Task details:
Please copy the records below word for word, leaving out the pictures.

Records from a data collection:
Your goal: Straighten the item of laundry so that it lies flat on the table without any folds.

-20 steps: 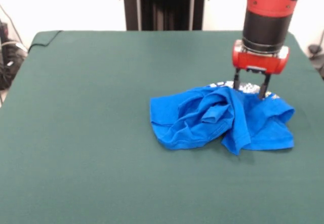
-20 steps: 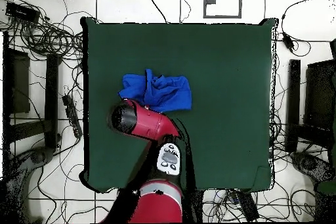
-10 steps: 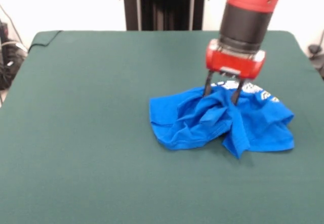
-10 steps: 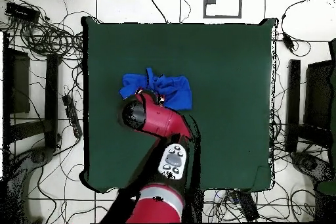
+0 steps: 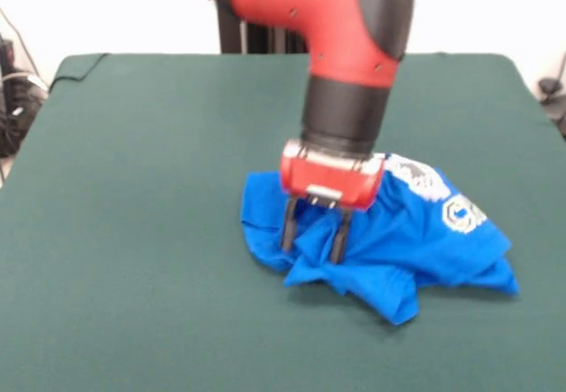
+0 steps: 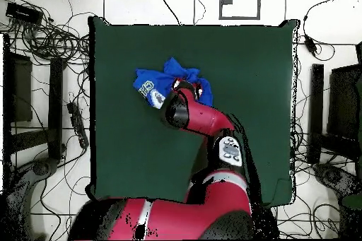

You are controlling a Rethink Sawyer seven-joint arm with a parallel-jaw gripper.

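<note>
The item of laundry [image 5: 416, 233], a bright blue T-shirt, lies crumpled right of centre on the dark green table [image 5: 133, 188]. White print shows on its right part. My gripper [image 5: 312, 243] stands upright over the shirt's left part, fingers apart, both tips pressed into bunched cloth near its front-left edge. Folds pile up around and in front of the fingers [image 5: 288, 231]. In the overhead view the shirt [image 6: 157, 85] shows beside the red arm, which hides the gripper there.
Tangled cables [image 6: 49, 33] and dark racks [image 6: 21, 90] surround the table [image 6: 247, 111] on the floor. The table cloth has a turned corner [image 5: 80, 63] at the far left.
My gripper has moved left and toward the table's front edge, dragging the shirt's left part with it. The shirt has shifted and spread, so more white print now faces up.
</note>
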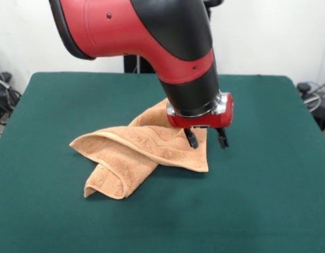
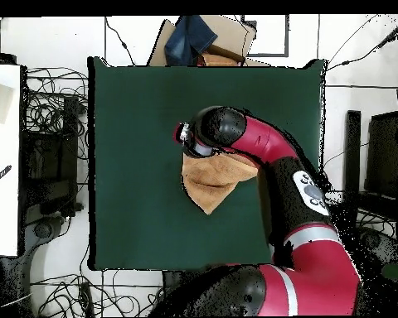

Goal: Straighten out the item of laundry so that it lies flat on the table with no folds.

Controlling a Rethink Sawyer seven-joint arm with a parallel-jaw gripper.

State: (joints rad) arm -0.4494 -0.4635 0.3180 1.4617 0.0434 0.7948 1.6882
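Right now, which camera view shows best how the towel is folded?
The front view. There the towel shows its overlapping folds and rolled hem on the table, with the open tool over its right corner. In the overhead view the arm covers part of it, leaving only a plain tan wedge.

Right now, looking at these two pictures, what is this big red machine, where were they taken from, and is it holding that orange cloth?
The red and black machine is a robot arm that works at a table. One picture is taken from across the table, facing the robot; the other looks straight down from above, with the robot's base at the bottom. The table is covered in dark green cloth. On it lies a small orange-tan towel, crumpled and folded over itself rather than flat. At the arm's tip is its hand, two short black fingers standing apart at the towel's right-hand edge. The hand looks open, and I cannot see it gripping the towel.
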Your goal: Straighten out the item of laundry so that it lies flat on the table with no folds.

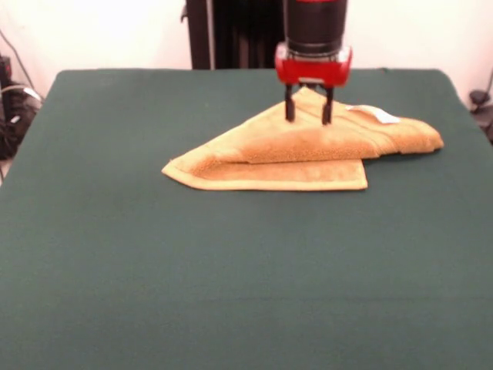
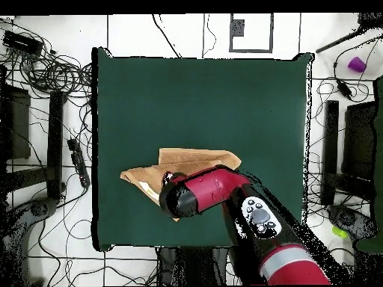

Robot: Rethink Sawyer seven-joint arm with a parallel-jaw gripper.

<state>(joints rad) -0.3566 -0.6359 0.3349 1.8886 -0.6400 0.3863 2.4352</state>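
Observation:
The mustard-yellow towel (image 1: 308, 150) lies folded over itself on the far half of the green table (image 1: 231, 270). A doubled upper layer rests on a flat lower layer, and a white tag (image 1: 381, 116) shows on its right part. My gripper (image 1: 308, 116) stands upright over the towel's far edge. It is open, its two fingertips (image 1: 290, 114) rest on the cloth, and a raised peak of towel sits between them. In the overhead view the arm (image 2: 213, 190) covers the gripper and part of the towel (image 2: 194, 159), which lies near the robot's side of the table (image 2: 194, 90).
The robot's black pedestal (image 1: 231, 31) stands behind the table's far edge. Cables and equipment (image 2: 52, 75) crowd the floor around the table. A purple cup (image 2: 357, 64) sits off the table. Green cloth stretches wide in front of the towel.

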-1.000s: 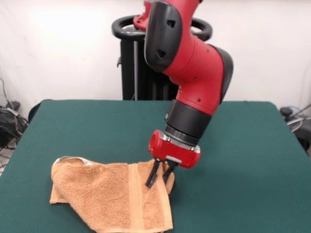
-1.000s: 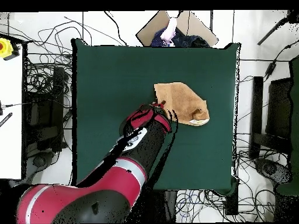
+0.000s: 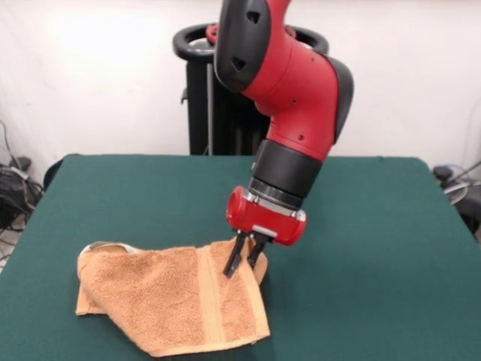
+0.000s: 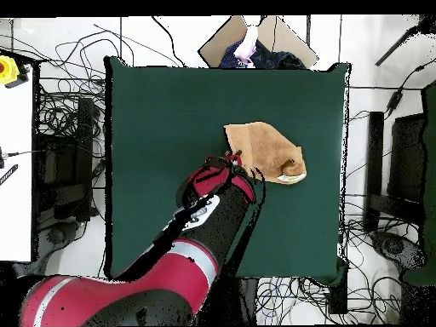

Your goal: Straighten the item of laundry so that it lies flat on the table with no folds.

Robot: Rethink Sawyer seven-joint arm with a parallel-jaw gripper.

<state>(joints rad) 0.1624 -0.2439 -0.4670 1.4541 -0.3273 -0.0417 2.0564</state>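
Orange-tan towel (image 3: 169,301) sits on the dark green counter (image 3: 376,226), toward the camera-side edge in the front view and left of centre there; overhead it lies in the counter's middle-right area (image 4: 264,151), well inside all edges. Not flat — the left end in the front view is folded over into a rounded, doubled lump with a pale lining edge showing at the top, and the far right corner is lifted off the surface. A flat woven band (image 3: 210,301) runs front to back across the right part of the cloth. The lower right edge lies loose near the counter's front edge. Red arm (image 3: 293,98) comes down from above at a slant, black wrist collar, red end block, then the tool (image 3: 244,259) with two dark fingers (image 3: 233,263) pointing down and a bit left. Fingers sit close together, nearly closed, pinching the towel's raised far-right corner — the cloth peaks up right at the tips, so it has hold of that corner. Overhead, the arm's red and black bulk covers the tool itself; only the wrist end (image 4: 223,179) shows, touching the towel's lower-left corner in that view. Black pedestal (image 3: 218,90) stands behind the counter at the far side. Cables (image 4: 60,111) sprawl on the floor around the counter, and a cardboard box (image 4: 255,38) sits just beyond its top edge overhead.
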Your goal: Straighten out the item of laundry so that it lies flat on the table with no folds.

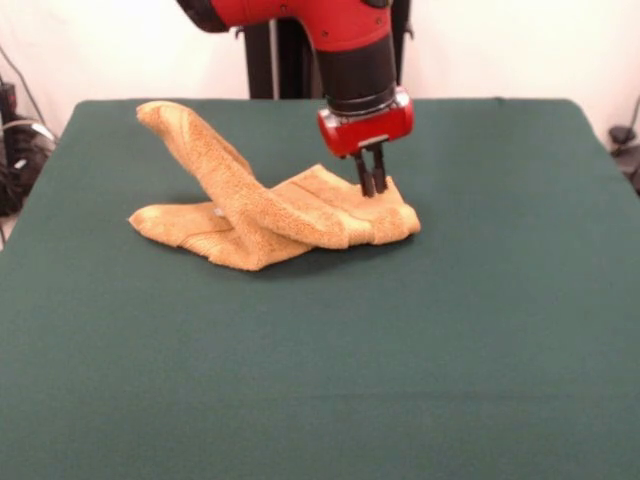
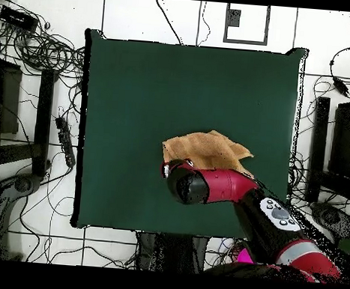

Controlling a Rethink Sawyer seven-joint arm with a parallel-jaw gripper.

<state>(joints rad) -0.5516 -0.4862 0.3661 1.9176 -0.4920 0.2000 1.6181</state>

Task response:
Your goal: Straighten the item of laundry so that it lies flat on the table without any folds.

-20 steps: 
-20 steps: 
-10 steps: 
-10 steps: 
+0 steps: 
+0 steps: 

You are controlling a Rethink Sawyer seven-joint arm with a parallel-jaw gripper.

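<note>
The item of laundry [image 5: 416, 233], a bright blue T-shirt, lies crumpled right of centre on the dark green table [image 5: 133, 188]. White print shows on its right part. My gripper [image 5: 312, 243] stands upright over the shirt's left part, fingers apart, both tips pressed into bunched cloth near its front-left edge. Folds pile up around and in front of the fingers [image 5: 288, 231]. In the overhead view the shirt [image 6: 157, 85] shows beside the red arm, which hides the gripper there.
Tangled cables [image 6: 49, 33] and dark racks [image 6: 21, 90] surround the table [image 6: 247, 111] on the floor. The table cloth has a turned corner [image 5: 80, 63] at the far left.
My gripper has moved left and toward the table's front edge, dragging the shirt's left part with it. The shirt has shifted and spread, so more white print now faces up.
</note>
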
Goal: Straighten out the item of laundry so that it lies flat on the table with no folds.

Controlling a Rethink Sawyer seven-joint arm with a parallel-jaw gripper.

State: (joints rad) arm -0.4494 -0.4635 0.3180 1.4617 0.0434 0.7948 1.6882
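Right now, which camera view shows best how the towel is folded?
The front view. There the towel shows its overlapping folds and rolled hem on the table, with the open tool over its right corner. In the overhead view the arm covers part of it, leaving only a plain tan wedge.

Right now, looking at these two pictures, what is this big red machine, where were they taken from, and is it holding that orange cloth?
The red and black machine is a robot arm that works at a table. One picture is taken from across the table, facing the robot; the other looks straight down from above, with the robot's base at the bottom. The table is covered in dark green cloth. On it lies a small orange-tan towel, crumpled and folded over itself rather than flat. At the arm's tip is its hand, two short black fingers standing apart at the towel's right-hand edge. The hand looks open, and I cannot see it gripping the towel.
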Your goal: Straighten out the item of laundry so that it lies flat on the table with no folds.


Robot: Rethink Sawyer seven-joint arm with a parallel-jaw gripper.

<state>(joints rad) -0.3566 -0.6359 0.3349 1.8886 -0.6400 0.3863 2.4352</state>
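Observation:
The mustard-yellow towel (image 1: 308, 150) lies folded over itself on the far half of the green table (image 1: 231, 270). A doubled upper layer rests on a flat lower layer, and a white tag (image 1: 381, 116) shows on its right part. My gripper (image 1: 308, 116) stands upright over the towel's far edge. It is open, its two fingertips (image 1: 290, 114) rest on the cloth, and a raised peak of towel sits between them. In the overhead view the arm (image 2: 213, 190) covers the gripper and part of the towel (image 2: 194, 159), which lies near the robot's side of the table (image 2: 194, 90).
The robot's black pedestal (image 1: 231, 31) stands behind the table's far edge. Cables and equipment (image 2: 52, 75) crowd the floor around the table. A purple cup (image 2: 357, 64) sits off the table. Green cloth stretches wide in front of the towel.
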
-1.000s: 
-1.000s: 
+0.000s: 
+0.000s: 

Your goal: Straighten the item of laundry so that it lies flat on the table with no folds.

Robot: Rethink Sawyer seven-joint arm with a parallel-jaw gripper.

<state>(joints rad) 0.1624 -0.2439 -0.4670 1.4541 -0.3273 -0.0417 2.0564</state>
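Orange-tan towel (image 3: 169,301) sits on the dark green counter (image 3: 376,226), toward the camera-side edge in the front view and left of centre there; overhead it lies in the counter's middle-right area (image 4: 264,151), well inside all edges. Not flat — the left end in the front view is folded over into a rounded, doubled lump with a pale lining edge showing at the top, and the far right corner is lifted off the surface. A flat woven band (image 3: 210,301) runs front to back across the right part of the cloth. The lower right edge lies loose near the counter's front edge. Red arm (image 3: 293,98) comes down from above at a slant, black wrist collar, red end block, then the tool (image 3: 244,259) with two dark fingers (image 3: 233,263) pointing down and a bit left. Fingers sit close together, nearly closed, pinching the towel's raised far-right corner — the cloth peaks up right at the tips, so it has hold of that corner. Overhead, the arm's red and black bulk covers the tool itself; only the wrist end (image 4: 223,179) shows, touching the towel's lower-left corner in that view. Black pedestal (image 3: 218,90) stands behind the counter at the far side. Cables (image 4: 60,111) sprawl on the floor around the counter, and a cardboard box (image 4: 255,38) sits just beyond its top edge overhead.
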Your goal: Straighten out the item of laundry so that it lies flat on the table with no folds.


Controlling a Rethink Sawyer seven-joint arm with a parallel-jaw gripper.

<state>(joints rad) -0.5516 -0.4862 0.3661 1.9176 -0.4920 0.2000 1.6181</state>

Nothing further is needed for this answer.